• [Your objective]
Transcribe the stretch of entries below from the line with "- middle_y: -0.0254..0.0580" through the line with "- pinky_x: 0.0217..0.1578", exactly and with both ends included; leave out all other lines.

• [Records to use]

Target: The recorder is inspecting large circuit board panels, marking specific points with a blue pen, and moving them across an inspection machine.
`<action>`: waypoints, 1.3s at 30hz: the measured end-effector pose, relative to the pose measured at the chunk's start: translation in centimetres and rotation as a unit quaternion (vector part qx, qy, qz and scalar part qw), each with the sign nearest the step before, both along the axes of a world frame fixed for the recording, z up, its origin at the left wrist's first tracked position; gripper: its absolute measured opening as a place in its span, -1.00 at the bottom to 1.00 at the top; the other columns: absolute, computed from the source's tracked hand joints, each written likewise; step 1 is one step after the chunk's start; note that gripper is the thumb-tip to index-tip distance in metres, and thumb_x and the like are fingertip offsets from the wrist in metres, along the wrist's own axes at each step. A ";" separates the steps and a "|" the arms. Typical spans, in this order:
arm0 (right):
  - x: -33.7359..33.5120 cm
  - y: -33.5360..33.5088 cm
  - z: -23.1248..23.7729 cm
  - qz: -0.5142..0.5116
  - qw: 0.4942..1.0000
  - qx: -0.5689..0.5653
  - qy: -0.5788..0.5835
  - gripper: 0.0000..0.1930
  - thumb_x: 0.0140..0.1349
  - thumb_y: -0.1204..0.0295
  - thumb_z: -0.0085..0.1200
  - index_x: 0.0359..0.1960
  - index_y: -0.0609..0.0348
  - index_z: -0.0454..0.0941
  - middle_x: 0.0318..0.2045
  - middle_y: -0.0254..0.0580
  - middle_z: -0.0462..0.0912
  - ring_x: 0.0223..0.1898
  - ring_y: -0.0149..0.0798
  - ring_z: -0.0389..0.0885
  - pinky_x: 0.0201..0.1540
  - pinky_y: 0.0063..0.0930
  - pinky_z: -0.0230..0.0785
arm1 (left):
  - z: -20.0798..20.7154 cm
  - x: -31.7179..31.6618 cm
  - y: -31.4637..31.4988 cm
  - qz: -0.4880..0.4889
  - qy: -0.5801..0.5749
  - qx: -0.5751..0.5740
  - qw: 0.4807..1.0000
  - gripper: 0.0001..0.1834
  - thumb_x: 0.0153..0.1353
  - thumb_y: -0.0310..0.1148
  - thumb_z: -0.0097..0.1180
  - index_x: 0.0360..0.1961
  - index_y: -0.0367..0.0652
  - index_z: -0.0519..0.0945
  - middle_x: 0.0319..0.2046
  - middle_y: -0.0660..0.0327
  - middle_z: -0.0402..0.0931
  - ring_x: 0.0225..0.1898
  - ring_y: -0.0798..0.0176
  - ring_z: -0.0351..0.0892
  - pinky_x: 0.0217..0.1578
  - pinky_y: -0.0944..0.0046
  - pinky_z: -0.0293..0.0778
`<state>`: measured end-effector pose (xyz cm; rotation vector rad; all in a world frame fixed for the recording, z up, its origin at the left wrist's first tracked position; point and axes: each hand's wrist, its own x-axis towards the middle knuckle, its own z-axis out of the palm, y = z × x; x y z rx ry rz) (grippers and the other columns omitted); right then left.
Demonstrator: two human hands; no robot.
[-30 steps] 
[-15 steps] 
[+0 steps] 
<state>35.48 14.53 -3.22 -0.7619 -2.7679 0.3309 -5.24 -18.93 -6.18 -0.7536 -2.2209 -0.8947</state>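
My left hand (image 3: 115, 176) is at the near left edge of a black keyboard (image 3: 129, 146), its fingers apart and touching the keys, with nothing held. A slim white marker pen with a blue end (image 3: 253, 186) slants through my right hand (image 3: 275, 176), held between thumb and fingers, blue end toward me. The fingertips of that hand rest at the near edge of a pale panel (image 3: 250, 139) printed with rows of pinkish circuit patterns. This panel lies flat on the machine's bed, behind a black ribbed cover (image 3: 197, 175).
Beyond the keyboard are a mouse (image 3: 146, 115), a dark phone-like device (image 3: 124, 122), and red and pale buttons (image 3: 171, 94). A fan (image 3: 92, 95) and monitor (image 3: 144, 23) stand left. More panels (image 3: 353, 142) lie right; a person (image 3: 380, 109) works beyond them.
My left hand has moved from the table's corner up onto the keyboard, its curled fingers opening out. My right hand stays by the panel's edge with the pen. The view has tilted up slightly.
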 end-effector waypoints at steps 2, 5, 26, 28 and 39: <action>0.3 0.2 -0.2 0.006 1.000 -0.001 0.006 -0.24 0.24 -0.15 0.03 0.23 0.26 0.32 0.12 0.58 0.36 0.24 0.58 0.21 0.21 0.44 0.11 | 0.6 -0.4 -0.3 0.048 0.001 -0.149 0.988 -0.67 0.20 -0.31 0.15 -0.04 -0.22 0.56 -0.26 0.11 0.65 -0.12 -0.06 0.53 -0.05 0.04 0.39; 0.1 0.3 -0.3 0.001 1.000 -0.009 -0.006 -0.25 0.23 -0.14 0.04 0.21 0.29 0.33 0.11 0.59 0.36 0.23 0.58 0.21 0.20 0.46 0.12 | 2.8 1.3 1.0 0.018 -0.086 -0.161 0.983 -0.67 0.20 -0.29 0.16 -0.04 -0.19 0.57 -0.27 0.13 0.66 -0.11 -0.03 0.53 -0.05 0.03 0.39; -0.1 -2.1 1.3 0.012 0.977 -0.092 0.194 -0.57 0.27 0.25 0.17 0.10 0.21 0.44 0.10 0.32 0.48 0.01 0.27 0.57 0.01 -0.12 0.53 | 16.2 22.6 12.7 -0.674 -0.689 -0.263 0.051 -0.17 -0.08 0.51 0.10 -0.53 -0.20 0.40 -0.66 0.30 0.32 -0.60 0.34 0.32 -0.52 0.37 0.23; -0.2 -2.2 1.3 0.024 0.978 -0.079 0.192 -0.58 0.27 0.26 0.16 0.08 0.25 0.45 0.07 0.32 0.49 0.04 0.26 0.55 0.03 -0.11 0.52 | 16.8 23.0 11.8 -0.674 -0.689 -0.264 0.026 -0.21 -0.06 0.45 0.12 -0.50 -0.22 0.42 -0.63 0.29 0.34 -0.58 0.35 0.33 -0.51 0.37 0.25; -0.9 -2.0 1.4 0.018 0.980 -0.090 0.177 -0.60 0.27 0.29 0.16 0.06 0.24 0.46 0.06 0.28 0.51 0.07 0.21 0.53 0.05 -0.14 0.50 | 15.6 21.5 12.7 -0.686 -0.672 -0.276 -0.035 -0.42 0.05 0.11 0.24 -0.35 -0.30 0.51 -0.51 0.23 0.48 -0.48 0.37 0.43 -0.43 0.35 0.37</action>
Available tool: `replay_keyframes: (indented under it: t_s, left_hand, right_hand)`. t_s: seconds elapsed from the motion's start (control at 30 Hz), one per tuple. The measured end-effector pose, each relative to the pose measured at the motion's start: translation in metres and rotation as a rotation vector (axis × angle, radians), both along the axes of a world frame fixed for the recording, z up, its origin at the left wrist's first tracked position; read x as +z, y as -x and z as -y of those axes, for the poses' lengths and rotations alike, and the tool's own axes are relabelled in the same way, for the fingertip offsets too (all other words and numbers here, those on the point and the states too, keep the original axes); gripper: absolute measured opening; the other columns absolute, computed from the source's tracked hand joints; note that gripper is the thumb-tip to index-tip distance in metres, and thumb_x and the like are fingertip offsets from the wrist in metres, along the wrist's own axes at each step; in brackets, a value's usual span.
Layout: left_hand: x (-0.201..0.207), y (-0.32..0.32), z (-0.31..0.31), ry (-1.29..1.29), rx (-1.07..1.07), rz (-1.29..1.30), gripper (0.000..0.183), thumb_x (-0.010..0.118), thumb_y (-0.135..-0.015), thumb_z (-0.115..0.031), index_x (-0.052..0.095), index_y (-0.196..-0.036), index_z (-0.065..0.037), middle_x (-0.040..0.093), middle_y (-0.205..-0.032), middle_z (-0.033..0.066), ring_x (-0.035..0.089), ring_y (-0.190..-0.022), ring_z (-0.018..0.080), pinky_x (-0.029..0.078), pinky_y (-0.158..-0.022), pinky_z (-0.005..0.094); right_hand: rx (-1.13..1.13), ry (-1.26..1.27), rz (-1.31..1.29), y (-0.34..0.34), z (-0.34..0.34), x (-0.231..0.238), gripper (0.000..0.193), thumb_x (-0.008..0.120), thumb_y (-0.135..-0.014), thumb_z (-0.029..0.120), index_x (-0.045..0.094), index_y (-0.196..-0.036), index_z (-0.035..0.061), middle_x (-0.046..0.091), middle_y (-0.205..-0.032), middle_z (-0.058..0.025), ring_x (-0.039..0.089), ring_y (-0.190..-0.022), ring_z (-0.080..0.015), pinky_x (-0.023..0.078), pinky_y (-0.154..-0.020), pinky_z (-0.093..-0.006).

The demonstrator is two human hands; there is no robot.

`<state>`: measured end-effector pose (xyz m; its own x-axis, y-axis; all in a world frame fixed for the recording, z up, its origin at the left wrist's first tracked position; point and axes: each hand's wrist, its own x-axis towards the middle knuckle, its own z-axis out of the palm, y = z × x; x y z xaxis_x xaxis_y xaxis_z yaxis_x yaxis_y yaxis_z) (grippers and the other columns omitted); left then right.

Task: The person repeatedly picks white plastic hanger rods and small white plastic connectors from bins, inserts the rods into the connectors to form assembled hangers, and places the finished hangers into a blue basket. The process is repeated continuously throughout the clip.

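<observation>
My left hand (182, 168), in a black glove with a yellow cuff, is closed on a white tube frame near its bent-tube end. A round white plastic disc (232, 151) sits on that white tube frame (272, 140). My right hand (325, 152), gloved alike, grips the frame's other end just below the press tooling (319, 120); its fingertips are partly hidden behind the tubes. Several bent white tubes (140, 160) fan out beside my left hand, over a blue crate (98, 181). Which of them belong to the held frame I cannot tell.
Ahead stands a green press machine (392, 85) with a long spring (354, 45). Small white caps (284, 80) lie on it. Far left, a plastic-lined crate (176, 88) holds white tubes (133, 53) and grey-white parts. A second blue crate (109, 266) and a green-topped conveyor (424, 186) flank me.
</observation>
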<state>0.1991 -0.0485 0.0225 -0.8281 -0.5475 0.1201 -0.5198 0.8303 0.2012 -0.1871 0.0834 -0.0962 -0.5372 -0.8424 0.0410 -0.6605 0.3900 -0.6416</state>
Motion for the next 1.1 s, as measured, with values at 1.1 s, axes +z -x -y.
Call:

• [Task answer]
  - middle_y: -0.0254..0.0580
  - middle_z: -0.0462..0.0912
  - ring_x: 0.0223..0.1898
  - ring_y: -0.0149..0.0798
  - ring_z: -0.0389..0.0885
  - pinky_x: 0.0201..0.1540
  - pinky_y: 0.0063..0.0930
  - pinky_z: -0.0230..0.0785
arm1 (left):
  - z: -20.0798..20.7154 cm
  - x: -31.7179..31.6618 cm
  - y: -31.4637..31.4988 cm
  - qz: -0.4880..0.4889
  - qy: -0.5801..0.5749
  - qx: -0.5751..0.5740
  - qw: 0.4807..1.0000
  - gripper: 0.0001..0.1834
  - thumb_x: 0.0153..0.1353
  - thumb_y: -0.0310..0.1148
  - thumb_z: -0.0097..0.1180
  - index_x: 0.0360..0.1961
  - index_y: -0.0367..0.0652
  - index_z: -0.0519..0.0945
  - middle_x: 0.0319..0.2046
  - middle_y: -0.0660..0.0327
  - middle_z: -0.0402..0.0931
  - ring_x: 0.0225..0.1898
  - ring_y: -0.0798..0.0176
  - ring_z: -0.0351..0.0892
  - pinky_x: 0.0217..0.1578

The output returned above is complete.